- WHAT IS BEING ASKED -
All the lines below need retyping exactly, apart from the images.
━━━━━━━━━━━━━━━━━━━━
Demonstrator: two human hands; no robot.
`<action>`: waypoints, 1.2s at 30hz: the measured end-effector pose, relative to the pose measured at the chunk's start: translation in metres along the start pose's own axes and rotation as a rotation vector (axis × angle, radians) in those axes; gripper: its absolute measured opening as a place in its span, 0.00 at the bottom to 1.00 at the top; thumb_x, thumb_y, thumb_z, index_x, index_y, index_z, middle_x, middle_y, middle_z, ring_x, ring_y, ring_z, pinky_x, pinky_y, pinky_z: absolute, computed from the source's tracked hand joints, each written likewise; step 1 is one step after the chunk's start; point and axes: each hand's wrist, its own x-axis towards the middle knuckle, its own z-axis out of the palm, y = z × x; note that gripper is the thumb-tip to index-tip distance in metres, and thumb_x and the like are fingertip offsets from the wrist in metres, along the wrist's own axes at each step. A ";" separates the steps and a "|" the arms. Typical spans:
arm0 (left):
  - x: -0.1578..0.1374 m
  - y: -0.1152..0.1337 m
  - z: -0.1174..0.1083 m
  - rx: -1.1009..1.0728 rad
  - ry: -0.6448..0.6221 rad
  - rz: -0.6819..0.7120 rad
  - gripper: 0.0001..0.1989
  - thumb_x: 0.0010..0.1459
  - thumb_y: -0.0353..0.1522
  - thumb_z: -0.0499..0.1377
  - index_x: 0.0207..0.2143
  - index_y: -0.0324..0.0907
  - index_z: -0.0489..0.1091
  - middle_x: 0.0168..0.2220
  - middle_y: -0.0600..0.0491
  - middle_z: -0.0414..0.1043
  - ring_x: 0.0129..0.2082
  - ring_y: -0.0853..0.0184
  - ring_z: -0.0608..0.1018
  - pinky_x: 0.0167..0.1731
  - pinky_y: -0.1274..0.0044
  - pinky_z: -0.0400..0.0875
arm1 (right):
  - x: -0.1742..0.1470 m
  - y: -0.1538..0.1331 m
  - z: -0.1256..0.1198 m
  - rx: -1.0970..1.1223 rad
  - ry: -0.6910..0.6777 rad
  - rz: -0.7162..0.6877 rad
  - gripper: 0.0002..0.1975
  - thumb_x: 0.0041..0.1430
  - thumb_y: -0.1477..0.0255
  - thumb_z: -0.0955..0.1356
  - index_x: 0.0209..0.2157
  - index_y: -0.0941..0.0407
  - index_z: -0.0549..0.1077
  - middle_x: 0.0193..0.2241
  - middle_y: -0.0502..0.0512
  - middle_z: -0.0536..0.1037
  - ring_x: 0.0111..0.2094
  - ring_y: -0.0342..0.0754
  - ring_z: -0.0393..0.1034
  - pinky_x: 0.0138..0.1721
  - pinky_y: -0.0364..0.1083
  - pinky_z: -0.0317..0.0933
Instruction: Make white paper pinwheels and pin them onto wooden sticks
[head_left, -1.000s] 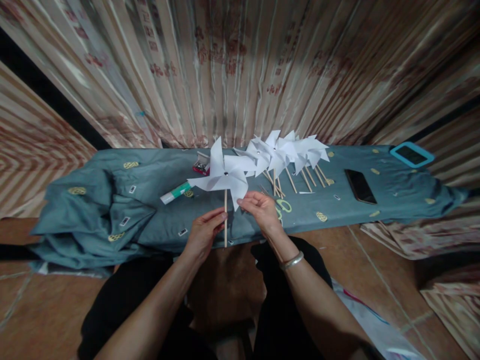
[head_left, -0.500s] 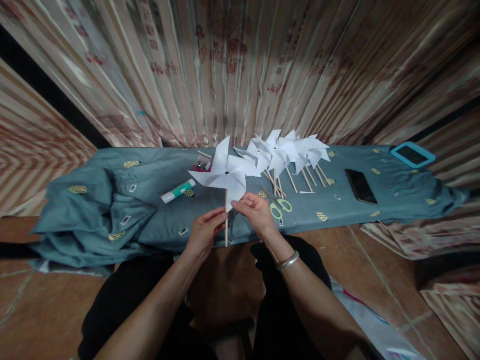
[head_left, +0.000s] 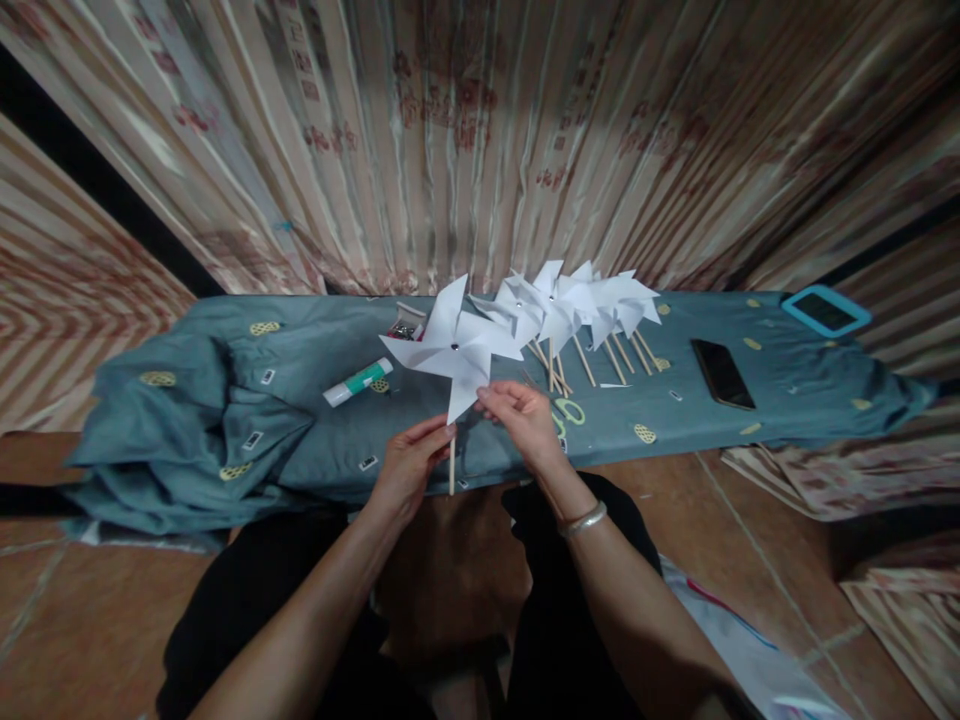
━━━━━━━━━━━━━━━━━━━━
- RESULT -
Demonstrator: two human hands; no robot.
`<action>`: waypoints, 1.2s at 30hz: the measured end-effector pose, relative to the pose measured at the chunk's start: translation in metres along the start pose's own axes and rotation as a rotation vector (axis × angle, radians) in those axes; gripper: its absolute measured opening as a place in its span, 0.00 at the bottom to 1.00 at the top; thumb_x, thumb_y, thumb_z, index_x, index_y, index_z, middle_x, middle_y, middle_z, ring_x, ring_y, ring_z, pinky_x, pinky_y, pinky_z: absolute, computed from the source's tracked hand joints, each written likewise; step 1 is one step after the chunk's start; point and axes: each hand's wrist, its own x-axis towards the middle knuckle, its own z-axis out of the palm, y = z × x; note that gripper is the thumb-tip to index-tip distance in metres, and thumb_x and the like are fingertip offsets from the wrist in metres, along the wrist's own axes at each step. A ";" separates the steps and a "|" the arms. Typical spans:
arm0 (left):
  - x: -0.1578..0.1374 m
  - y: -0.1152..0.1337 m
  - z: -0.1174..0.1083 m
  - rx: -1.1009..1.0728 rad
  - ry: -0.6448..0.6221 rad
  - rz: -0.6819..0.7120 rad
  - gripper: 0.0001..0.1989
  - thumb_x: 0.0010..0.1459
  - thumb_y: -0.0353..0.1522
  - thumb_z: -0.0499..0.1377
  - index_x: 0.0207..0.2143
  - index_y: -0.0324..0.0907
  - index_z: -0.0489..0.1091
  - middle_x: 0.0168..0.2220
  - middle_y: -0.0600..0.0491
  - middle_z: -0.0414..0.1043
  - ring_x: 0.0129..0.2082
  - ring_y: -0.0853..0.0184
  - ring_z: -0.0608..0.1018
  - pinky_x: 0.0167..0.1731
  - pinky_y: -0.1274..0.0044
  - pinky_z: -0.0400..0.0875
arm1 (right):
  - x: -0.1742..0.1470 m
  - y: -0.1538..0.1331 m
  - z: -0.1256..0.1198 m
  - rx: -1.0970..1.1223 rad
  - ry: -0.6910..0.6777 rad
  - rz: -0.7162..0.6877 rad
  - gripper: 0.0002..0.1975
  - thumb_x: 0.0041..0.1430
  - thumb_y: -0.1477..0.0255
  - thumb_z: -0.0955..0.1356
  - index_x: 0.0209..0.2157
  - index_y: -0.0941..0.0407
  - index_z: -0.0549..0.1077
  - middle_x: 0.0193..0.2241
  - middle_y: -0.0502..0.0512
  - middle_z: -0.0536..0.1037
  - ring_x: 0.0111..0.2094
  - ring_y: -0.0342..0.0754
  - ring_z: -0.0393..0.1034
  - pinky_x: 0.0138..0.1721
  - pinky_y: -0.0364..0.1083
  - pinky_z: -0.0317..0.0933
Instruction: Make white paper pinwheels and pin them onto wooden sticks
[head_left, -1.000s] 
[head_left, -0.500s] 
[head_left, +0.000s] 

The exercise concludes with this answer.